In our last post, we discussed why we decided to migrate our continuous integration (CI) infrastructure to Kubernetes. Now, we’re going to tackle the next major challenge: enabling engineers to build and push Docker container images with a solution that is 100% Kubernetes-native. Our solution needed to work seamlessly on Kubernetes, be reliable, and integrate easily with our existing CI/CD workflows. This shift brought unique challenges, unexpected obstacles, and opportunities to explore new ways to improve the developer experience.
Before diving into the technical details, let’s cover how we used to facilitate Docker builds on the previous infrastructure and why we chose to change our approach.

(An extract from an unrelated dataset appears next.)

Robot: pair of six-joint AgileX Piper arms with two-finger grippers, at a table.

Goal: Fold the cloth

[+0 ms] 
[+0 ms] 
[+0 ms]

The Past: Building Images on EC2
Before Kubernetes, each CI job was scheduled onto a dedicated EC2 instance and could fully utilize any/all of that node’s resources for its needs. Besides the usual CPU, memory, and disk resources, these nodes also had a local Docker daemon that could be used for building images with simple docker build
or docker buildx
commands.
While this setup worked fine most of the time, it had some major limitations:
-
State Pollution: One of the biggest issues was that Docker’s settings could be affected by previous builds. For instance, if a build changed certain global settings (perhaps by running
docker login
commands), it could impact subsequent builds. The absence of true isolation meant that any state left behind by one build could influence the next, which created unpredictability and made troubleshooting difficult. -
Difficult to Maintain: Every aspect of Docker image building was tightly coupled to CI, Nomad, and these EC2 instances. This made it difficult to maintain, troubleshoot, and modify as our needs evolved. Changes were risky which led to a reluctance to make improvements, and so the system became increasingly fragile over time.
-
Lack of Multi-Architecture Support: As we pivoted production workloads to Kubernetes at spot instances, we had a desire to build multi-arch images for both x86 and ARM CPU architectures. Unfortunately, our old setup only supported this via emulation, which caused build times to explode. (We did have a handful of remote builders to support native builds, but these ended up being even more fragile and difficult to manage).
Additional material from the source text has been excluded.